I was re-reading The Catcher in the Rye, Holden was describing his brother Allie’s baseball glove. How etched in the glove were quotes that he loved. As I was reading the other night, I couldn’t help but sob at the fact that Holden Caulfield isn’t real. I know it sounds dumb but I found myself so enthralled in this story and it’s authenticity that I forgot that he was a fictional character. That the events that transpire in this tale are a work of fiction. That even Allie and his baseball glove weren’t real. Here is this book that I cling to so desperately for comfort and answers and guidance, and I just then realized it wasn’t real and I just felt so misunderstood and alone that I started to cry.

After this pathetic display, I had a thought. Holden is real because I’m real. Holden came from some type of reality and if I am feeling how he is feeling then a piece of Holden is a piece of me. And anybody in the world who can relate to Holden and feels for Holden feels for me. So there is a collective of us who can relate. A collective of us who are holding on to this piece of our youth, of our innocence, much like Holden. I know I’m not alone on this.

I always search desperately for some type of epiphany that comes with aging, so this is what I think I learned. I’m a kid.

I’m a kid who still sleeps with a stuffed animal. I’m a kid who can’t help but cringe during sex scenes. I’m a kid who still plays pretend with her little brother. I’m a kid who loves the game hide and seek. I’m a kid who still leaves cookies for Santa just out of habit.

I’m a kid, and I don’t see why adulthood should capitulate that part of me. I like who I am, it’s fun holding onto the spirit of a kid. Who says things are too childish anyway? That’s no fun. Are we going to pretend like playgrounds aren’t fun? Are we going to pretend like building forts out of sheets isn’t amazing?
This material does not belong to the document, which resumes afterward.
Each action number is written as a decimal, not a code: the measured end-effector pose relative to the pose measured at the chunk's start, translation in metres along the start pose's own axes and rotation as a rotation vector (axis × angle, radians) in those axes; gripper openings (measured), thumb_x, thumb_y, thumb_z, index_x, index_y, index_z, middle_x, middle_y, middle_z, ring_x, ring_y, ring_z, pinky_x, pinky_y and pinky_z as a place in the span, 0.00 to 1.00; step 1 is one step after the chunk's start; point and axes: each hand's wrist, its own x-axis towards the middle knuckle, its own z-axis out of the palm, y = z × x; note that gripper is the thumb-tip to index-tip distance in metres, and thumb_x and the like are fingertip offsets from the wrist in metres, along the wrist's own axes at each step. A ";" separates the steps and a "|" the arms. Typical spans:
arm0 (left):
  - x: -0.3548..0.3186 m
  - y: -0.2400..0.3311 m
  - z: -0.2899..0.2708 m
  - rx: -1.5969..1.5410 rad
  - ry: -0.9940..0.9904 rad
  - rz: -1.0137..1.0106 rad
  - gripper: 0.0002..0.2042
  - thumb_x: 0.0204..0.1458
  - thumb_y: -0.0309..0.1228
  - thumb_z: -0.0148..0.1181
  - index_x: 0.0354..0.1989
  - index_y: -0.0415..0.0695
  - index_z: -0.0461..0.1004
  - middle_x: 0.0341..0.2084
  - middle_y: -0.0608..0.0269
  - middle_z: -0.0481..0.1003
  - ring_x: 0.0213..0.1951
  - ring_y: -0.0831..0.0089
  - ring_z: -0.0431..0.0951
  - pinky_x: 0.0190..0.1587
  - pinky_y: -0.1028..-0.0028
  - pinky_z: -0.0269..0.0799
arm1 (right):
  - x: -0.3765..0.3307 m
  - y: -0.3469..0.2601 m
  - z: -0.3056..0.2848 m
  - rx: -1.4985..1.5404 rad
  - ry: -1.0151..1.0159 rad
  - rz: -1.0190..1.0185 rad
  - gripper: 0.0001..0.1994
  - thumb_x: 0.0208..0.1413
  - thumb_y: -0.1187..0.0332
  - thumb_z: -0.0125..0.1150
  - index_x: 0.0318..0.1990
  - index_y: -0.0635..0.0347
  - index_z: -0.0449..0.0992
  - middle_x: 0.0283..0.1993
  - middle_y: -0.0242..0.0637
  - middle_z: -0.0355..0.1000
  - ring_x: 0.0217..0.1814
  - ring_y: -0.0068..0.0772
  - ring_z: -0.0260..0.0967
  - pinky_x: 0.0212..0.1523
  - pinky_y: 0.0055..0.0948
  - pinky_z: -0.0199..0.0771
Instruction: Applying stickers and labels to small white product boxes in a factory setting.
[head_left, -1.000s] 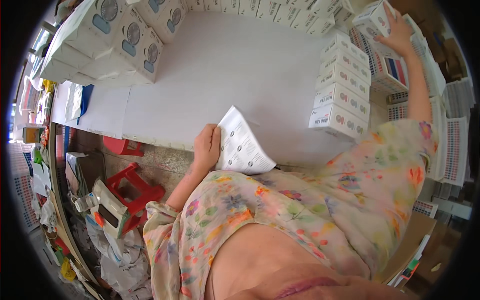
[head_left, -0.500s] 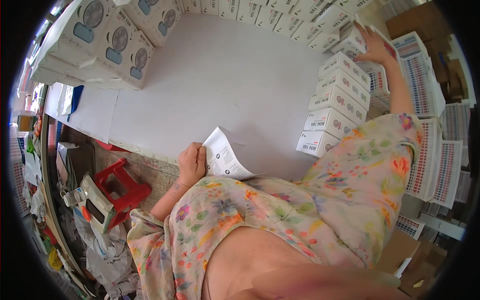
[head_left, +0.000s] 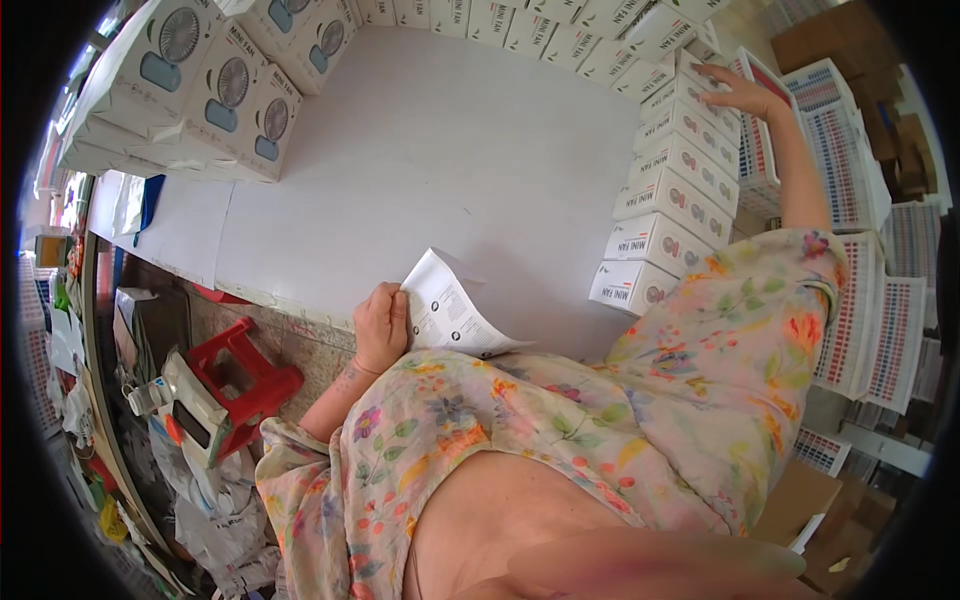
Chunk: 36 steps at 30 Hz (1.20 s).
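A white printed leaflet [head_left: 445, 312] curls up beside my body, its lower edge against my floral top. My left hand [head_left: 381, 328] is closed on its left edge, thumb and fingers pinching the paper. My right arm reaches out to the far right. There my right hand [head_left: 748, 97] has its fingers stretched and apart over the far end of a row of small white fan boxes [head_left: 672, 192]. The fingertips are at the end boxes; whether they touch is hard to tell.
Larger fan boxes [head_left: 190, 85] are stacked at the far left of the white table [head_left: 430, 150]. More white boxes [head_left: 490, 25] line the back edge. Stacks of printed trays [head_left: 838, 165] stand right of the row. A red stool [head_left: 245, 375] and plastic bags [head_left: 215, 520] are at lower left.
The box at the far end now sits in line with the row. My right hand has loosened from it, its fingers straighter. My left hand still holds the leaflet.
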 end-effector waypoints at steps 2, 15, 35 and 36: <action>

Are we going to pretend like legos aren’t entertaining? Let’s all be kids more. We’re adults for the majority of our lives so let’s not make it this miserable and arduous experience.

So this is twenty. I’m sure my parents will be proud to hear that their twenty year old, adult daughter, is just a giant woman-child thing.

Now if you’ll excuse me, I have to shamelessly bawl my eyes out, the ending of Edward Scissorhands is playing right now.